• Problem to solve
Output the data exactly, with every line intact.

• Material provided

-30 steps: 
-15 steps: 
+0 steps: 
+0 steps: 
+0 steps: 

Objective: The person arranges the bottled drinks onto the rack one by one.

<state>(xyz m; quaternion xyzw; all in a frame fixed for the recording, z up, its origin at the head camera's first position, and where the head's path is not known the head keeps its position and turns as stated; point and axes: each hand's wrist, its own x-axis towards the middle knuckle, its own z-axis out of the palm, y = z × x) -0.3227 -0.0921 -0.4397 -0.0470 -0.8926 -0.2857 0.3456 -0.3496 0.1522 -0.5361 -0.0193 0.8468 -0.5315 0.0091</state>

• Answer below
-30 steps: 
-15 steps: 
+0 steps: 
+0 steps: 
+0 steps: 

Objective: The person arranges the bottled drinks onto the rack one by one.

<state>(xyz m; quaternion xyzw; all in a frame fixed for the recording, z up, its origin at the head camera's first position, and where the head's path is not known the head keeps its position and turns as stated; point and axes: each hand's wrist, its own x-axis towards the middle knuckle, its own z-axis out of the palm, y = z × x) -0.3227 -0.0921 -0.4397 -0.0470 -0.8926 -0.2857 0.3456 -0.3496 0.1522 -0.5361 -0.0193 0.8468 -0.5315 0.0091</state>

This answer is now finished.